-- WHAT YOU HAVE TO DO --
Nothing but an exact copy of the records below counts as the answer.

-- GIVEN RECORDS --

****

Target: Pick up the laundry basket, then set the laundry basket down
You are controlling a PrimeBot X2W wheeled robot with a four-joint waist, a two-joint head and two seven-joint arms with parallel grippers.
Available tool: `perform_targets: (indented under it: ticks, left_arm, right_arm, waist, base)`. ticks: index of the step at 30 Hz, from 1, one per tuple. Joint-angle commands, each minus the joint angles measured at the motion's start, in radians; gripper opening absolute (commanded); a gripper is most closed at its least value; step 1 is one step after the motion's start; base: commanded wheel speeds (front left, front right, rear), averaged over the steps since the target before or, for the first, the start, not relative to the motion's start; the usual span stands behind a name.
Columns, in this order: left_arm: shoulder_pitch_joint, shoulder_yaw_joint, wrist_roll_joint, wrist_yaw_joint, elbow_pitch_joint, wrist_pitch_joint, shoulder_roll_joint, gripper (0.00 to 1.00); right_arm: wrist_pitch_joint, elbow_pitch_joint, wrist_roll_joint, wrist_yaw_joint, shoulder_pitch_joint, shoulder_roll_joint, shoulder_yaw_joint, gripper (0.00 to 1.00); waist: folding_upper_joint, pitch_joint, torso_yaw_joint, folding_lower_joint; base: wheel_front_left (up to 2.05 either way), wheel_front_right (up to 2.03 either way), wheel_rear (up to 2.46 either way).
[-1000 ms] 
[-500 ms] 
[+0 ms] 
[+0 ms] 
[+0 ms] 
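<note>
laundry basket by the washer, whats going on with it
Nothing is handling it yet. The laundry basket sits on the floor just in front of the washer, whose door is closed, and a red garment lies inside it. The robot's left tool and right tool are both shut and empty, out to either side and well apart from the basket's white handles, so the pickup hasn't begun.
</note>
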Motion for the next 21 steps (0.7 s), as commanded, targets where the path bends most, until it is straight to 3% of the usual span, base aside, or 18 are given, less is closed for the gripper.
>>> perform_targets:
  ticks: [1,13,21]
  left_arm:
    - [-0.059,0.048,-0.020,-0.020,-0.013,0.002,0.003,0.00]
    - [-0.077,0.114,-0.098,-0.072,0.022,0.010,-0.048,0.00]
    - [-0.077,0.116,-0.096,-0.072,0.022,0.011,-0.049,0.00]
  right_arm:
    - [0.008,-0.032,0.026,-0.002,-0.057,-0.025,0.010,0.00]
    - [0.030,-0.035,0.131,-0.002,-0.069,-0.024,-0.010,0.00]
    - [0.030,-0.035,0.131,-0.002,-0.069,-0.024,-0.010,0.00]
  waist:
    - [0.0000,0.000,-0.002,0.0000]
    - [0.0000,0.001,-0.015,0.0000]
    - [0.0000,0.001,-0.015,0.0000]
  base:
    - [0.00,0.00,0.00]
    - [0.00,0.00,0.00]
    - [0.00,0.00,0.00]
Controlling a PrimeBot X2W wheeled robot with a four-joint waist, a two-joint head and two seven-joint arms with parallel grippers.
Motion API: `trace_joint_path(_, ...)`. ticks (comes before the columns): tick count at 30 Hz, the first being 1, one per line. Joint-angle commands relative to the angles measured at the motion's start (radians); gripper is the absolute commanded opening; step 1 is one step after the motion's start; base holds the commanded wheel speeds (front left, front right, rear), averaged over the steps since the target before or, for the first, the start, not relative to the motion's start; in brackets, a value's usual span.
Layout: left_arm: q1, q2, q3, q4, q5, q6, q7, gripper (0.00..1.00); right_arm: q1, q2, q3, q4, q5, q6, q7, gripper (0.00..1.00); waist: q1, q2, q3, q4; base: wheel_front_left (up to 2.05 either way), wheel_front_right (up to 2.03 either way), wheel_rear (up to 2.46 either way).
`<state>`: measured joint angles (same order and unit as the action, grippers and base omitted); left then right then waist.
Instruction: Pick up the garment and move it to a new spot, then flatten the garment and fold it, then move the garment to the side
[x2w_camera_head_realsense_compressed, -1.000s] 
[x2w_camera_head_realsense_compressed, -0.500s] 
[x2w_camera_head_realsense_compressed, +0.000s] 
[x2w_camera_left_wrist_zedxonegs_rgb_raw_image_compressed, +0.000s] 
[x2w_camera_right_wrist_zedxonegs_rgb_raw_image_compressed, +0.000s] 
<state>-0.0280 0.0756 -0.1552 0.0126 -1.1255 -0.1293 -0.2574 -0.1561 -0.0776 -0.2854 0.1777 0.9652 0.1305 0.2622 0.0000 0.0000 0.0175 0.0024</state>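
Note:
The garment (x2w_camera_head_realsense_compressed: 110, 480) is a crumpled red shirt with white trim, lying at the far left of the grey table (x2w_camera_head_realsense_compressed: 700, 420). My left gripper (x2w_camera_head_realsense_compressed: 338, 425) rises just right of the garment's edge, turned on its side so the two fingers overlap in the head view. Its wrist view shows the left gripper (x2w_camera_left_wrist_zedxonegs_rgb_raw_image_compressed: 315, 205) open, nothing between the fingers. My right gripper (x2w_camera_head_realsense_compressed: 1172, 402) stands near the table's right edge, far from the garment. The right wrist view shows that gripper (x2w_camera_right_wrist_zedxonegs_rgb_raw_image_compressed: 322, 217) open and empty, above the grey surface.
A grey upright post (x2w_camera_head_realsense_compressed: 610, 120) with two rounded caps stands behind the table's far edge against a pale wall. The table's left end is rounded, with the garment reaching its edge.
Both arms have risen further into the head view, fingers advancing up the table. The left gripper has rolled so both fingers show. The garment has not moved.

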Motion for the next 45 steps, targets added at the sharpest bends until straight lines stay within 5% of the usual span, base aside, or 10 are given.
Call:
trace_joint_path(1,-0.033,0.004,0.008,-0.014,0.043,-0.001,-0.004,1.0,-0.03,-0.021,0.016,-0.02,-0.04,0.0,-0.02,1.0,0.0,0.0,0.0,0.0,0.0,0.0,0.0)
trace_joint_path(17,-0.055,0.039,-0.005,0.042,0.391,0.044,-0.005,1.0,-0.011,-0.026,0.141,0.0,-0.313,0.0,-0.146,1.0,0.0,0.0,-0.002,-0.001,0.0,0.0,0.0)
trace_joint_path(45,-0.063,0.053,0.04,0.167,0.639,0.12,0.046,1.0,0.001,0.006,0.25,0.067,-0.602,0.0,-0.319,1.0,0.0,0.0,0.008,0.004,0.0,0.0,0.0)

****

-- WRITTEN SOLUTION --
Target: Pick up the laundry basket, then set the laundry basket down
You are controlling a PrimeBot X2W wheeled robot with a four-joint waist, a two-joint head and two seven-joint arms with parallel grippers.
Available tool: `perform_targets: (indented under it: ticks, left_arm, right_arm, waist, base)`. ticks: index of the step at 30 Hz, from 1, one per tuple. Joint-angle commands, each minus the joint angles measured at the motion's start, in radians; gripper opening absolute (commanded); a gripper is most closed at its least value; step 1 is one step after the motion's start; base: commanded wheel speeds (front left, front right, rear), averaged over the steps since the target before or, for the first, the start, not relative to the motion's start; the usual span stands behind a name.
Columns, in this order: left_arm: shoulder_pitch_joint, shoulder_yaw_joint, wrist_roll_joint, wrist_yaw_joint, elbow_pitch_joint, wrist_pitch_joint, shoulder_roll_joint, gripper (0.00 to 1.00); right_arm: wrist_pitch_joint, elbow_pitch_joint, wrist_roll_joint, wrist_yaw_joint, shoulder_pitch_joint, shoulder_roll_joint, shoulder_yaw_joint, gripper (0.00 to 1.00); waist: folding_upper_joint, pitch_joint, torso_yaw_joint, folding_lower_joint; base: wheel_front_left (up to 2.05 either way), wheel_front_right (up to 2.03 either way), wheel_rear (up to 2.46 either way).
[-1000 ms] 
[-500 ms] 
[+0 ms] 
[+0 ms] 
[+0 ms] 
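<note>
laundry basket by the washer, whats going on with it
Nothing is handling it yet. The laundry basket sits on the floor just in front of the washer, whose door is closed, and a red garment lies inside it. The robot's left tool and right tool are both shut and empty, out to either side and well apart from the basket's white handles, so the pickup hasn't begun.
</note>
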Motion for the next 21 steps (0.7 s), as commanded, targets where the path bends most, until it is straight to 3% of the usual span, base aside, or 18 are given, less is closed for the gripper.
>>> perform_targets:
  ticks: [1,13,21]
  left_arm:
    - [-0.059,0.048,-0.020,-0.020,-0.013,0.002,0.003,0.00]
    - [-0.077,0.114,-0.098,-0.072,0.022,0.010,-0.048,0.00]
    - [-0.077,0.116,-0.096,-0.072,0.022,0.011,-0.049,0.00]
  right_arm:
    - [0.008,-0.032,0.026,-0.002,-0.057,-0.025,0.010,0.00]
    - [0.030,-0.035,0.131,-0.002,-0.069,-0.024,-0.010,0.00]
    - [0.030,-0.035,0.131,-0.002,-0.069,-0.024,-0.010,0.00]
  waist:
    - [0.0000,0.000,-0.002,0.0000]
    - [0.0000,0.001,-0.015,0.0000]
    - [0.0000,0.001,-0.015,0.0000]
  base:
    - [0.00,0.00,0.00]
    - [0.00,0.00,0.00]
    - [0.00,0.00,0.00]
Controlling a PrimeBot X2W wheeled robot with a four-joint waist, a two-joint head and two seven-joint arms with parallel grippers.
Motion API: `trace_joint_path(_, ...)`. ticks (comes before the columns): tick count at 30 Hz, the first being 1, one per line. Joint-angle commands relative to the angles measured at the motion's start (radians); gripper is the absolute commanded opening; step 1 is one step after the motion's start; base holds the commanded wheel speeds (front left, front right, rear), averaged over the steps since the target before or, for the first, the start, not relative to the motion's start; in brackets, a value's usual span.
Layout: left_arm: q1, q2, q3, q4, q5, q6, q7, gripper (0.00..1.00); right_arm: q1, q2, q3, q4, q5, q6, q7, gripper (0.00..1.00); waist: q1, q2, q3, q4; base: wheel_front_left (up to 2.05 either way), wheel_front_right (up to 2.03 either way), wheel_rear (up to 2.46 either way).
`<state>`: measured joint angles (same order and unit as the action, grippers and base omitted); left then right then waist.
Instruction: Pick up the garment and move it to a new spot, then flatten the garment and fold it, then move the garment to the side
[x2w_camera_head_realsense_compressed, -1.000s] 
[x2w_camera_head_realsense_compressed, -0.500s] 
[x2w_camera_head_realsense_compressed, +0.000s] 
[x2w_camera_left_wrist_zedxonegs_rgb_raw_image_compressed, +0.000s] 
[x2w_camera_right_wrist_zedxonegs_rgb_raw_image_compressed, +0.000s] 
<state>-0.0280 0.0756 -0.1552 0.0126 -1.1255 -0.1293 -0.2574 -0.1561 -0.0776 -0.2854 0.1777 0.9652 0.1305 0.2622 0.0000 0.0000 0.0175 0.0024</state>
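Note:
The garment (x2w_camera_head_realsense_compressed: 110, 480) is a crumpled red shirt with white trim, lying at the far left of the grey table (x2w_camera_head_realsense_compressed: 700, 420). My left gripper (x2w_camera_head_realsense_compressed: 338, 425) rises just right of the garment's edge, turned on its side so the two fingers overlap in the head view. Its wrist view shows the left gripper (x2w_camera_left_wrist_zedxonegs_rgb_raw_image_compressed: 315, 205) open, nothing between the fingers. My right gripper (x2w_camera_head_realsense_compressed: 1172, 402) stands near the table's right edge, far from the garment. The right wrist view shows that gripper (x2w_camera_right_wrist_zedxonegs_rgb_raw_image_compressed: 322, 217) open and empty, above the grey surface.
A grey upright post (x2w_camera_head_realsense_compressed: 610, 120) with two rounded caps stands behind the table's far edge against a pale wall. The table's left end is rounded, with the garment reaching its edge.
Both arms have risen further into the head view, fingers advancing up the table. The left gripper has rolled so both fingers show. The garment has not moved.
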
Motion for the next 45 steps, targets added at the sharpest bends until straight lines stay within 5% of the usual span, base aside, or 10 are given.
Call:
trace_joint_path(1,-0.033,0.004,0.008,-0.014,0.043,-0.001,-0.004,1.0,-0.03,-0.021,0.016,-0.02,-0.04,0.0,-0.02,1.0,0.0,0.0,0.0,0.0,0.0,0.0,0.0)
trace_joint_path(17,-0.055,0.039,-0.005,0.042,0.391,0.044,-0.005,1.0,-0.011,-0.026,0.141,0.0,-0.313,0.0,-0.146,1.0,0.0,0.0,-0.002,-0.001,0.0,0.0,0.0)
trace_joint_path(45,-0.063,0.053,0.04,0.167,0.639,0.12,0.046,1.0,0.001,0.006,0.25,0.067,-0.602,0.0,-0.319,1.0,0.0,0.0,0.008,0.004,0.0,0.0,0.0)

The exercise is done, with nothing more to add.